Father Vincent C. Schwahn, whose bio in the newsletter describes him as an “openly gay” ordained priest in the Episcopal Church, takes a similar view – appealing to a change in “our understanding of the Human Person.”

“As to Homosexuality,” he says, “there is also a shift in thinking amongst many Christians in the world, based not so much on what the Bible teaches, for remember that the bible condones, and does not condemn, Human Slavery. It also says that Women are to be seen and not heard in Church ... and we know that that no longer holds true ...”

He concludes, in part, by saying, “I am proud to say that I belong to a Church that is fully accepting of Gays, Lesbians, Transgender, and Bisexual persons because we believe that God loves all people, no matter what their walk of life is. Of course, there are those who condemn homosexuals and say that they are immoral. There also still exists racism, bigotry, class-ism and hate of those different from themselves. Does this make them right?”

In an attempt to “include as many perspectives as possible on this issue,” GOOP also included an excerpt from Dr. John Stott’s book, Issues Facing Christians Today. Stott is rector emeritus of All Souls Church, Langham Place in London.

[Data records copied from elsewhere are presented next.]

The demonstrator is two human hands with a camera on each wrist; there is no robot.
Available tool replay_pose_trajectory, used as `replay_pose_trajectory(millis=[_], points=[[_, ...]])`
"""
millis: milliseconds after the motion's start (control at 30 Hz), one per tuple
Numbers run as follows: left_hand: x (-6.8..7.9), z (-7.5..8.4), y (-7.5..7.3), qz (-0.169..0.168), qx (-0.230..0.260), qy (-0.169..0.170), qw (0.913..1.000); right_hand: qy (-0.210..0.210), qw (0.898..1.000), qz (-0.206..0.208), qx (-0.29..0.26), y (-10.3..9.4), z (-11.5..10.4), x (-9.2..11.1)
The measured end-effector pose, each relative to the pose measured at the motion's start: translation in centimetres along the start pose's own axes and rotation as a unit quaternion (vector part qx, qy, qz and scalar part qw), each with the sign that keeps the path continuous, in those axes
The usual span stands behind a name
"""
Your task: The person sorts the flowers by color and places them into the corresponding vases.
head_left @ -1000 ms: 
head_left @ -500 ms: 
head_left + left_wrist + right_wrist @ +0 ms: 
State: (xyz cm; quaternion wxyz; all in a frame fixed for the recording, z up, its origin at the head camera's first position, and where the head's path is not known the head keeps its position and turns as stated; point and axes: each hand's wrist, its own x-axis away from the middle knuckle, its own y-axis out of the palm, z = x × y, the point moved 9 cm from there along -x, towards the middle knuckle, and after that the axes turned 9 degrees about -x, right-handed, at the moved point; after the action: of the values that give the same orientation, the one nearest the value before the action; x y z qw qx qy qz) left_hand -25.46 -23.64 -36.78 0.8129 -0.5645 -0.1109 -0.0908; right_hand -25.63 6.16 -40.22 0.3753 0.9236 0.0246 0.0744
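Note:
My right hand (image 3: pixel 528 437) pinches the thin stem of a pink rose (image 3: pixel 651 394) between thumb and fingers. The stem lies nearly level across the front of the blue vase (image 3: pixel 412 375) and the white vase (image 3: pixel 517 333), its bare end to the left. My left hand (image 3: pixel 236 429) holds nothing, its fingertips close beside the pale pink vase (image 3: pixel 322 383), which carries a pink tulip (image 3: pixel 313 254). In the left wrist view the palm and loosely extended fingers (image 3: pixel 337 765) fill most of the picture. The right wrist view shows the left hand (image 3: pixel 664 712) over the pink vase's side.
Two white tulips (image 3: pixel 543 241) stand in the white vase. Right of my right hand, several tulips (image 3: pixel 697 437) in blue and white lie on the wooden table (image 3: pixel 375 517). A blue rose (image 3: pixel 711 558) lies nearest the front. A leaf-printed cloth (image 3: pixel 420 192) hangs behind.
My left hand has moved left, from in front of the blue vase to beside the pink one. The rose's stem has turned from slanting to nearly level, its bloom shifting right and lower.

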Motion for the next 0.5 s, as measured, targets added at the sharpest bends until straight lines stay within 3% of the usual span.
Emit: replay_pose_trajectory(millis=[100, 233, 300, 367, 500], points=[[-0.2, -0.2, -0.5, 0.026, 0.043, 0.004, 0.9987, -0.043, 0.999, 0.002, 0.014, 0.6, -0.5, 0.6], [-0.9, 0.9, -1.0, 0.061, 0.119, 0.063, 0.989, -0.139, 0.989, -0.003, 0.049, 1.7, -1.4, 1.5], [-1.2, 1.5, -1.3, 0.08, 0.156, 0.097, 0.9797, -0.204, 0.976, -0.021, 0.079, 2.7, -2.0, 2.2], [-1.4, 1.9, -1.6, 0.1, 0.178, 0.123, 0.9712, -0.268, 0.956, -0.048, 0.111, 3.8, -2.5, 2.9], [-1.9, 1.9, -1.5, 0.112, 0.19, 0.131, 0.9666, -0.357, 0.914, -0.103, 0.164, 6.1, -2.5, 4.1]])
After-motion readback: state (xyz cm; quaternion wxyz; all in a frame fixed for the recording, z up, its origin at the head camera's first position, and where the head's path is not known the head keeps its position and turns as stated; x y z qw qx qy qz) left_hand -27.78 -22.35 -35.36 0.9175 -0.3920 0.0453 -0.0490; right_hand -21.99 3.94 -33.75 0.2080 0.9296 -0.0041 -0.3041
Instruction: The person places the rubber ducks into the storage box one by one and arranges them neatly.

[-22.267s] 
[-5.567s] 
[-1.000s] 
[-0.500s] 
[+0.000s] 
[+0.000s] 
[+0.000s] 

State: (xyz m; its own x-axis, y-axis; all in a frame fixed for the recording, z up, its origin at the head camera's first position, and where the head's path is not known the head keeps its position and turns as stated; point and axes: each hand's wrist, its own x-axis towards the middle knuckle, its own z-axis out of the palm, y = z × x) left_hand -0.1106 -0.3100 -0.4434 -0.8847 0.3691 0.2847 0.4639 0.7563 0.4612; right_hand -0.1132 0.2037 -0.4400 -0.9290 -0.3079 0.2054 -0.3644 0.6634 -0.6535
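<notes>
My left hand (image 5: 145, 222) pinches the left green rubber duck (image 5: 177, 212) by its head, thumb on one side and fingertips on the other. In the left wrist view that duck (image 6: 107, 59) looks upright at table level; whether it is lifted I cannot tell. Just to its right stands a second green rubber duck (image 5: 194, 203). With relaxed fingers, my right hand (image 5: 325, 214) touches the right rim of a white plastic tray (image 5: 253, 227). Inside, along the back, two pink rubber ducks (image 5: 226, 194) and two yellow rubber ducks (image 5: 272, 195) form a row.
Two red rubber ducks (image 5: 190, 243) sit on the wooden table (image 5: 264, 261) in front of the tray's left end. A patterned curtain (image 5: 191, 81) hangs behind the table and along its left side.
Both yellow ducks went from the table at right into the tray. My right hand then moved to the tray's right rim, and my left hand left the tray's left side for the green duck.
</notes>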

“The negative prohibitions of homosexual practices in Scripture make sense only in the light of its positive teaching in Genesis 1 and 2 about human sexuality and heterosexual marriage,” Stott said. “Yet without the wholesome positive teaching of the Bible on sex and marriage, our perspective on the homosexual question is bound to be skewed.”

He concluded with a remark about how Jesus endorsed the definition of marriage as described in Genesis 2:23-24, “‘This at last is bone of my bones and flesh of my flesh; she shall be called Woman, because she was taken out of Man.’ Therefore a man shall leave his father and his mother and hold fast to his wife, and they shall become one flesh.”

“It is of the utmost importance to note that Jesus himself later endorsed this Old Testament definition of marriage,” Stott said. “In doing so, he both introduced it with words from Genesis 1:27 (that the Creator ‘made them male and female’) and concluded it with his own comment (‘so they are no longer two, but one. Therefore what God has joined together, let man not separate’, Matthew 19:6) Here, then, are three truths which Jesus affirmed: (1) heterosexual gender is a divine creation; (2) heterosexual marriage is a divine institution; and (3) heterosexual fidelity is the divine intention. A homosexual liaison is a breach of all three of these divine purposes.”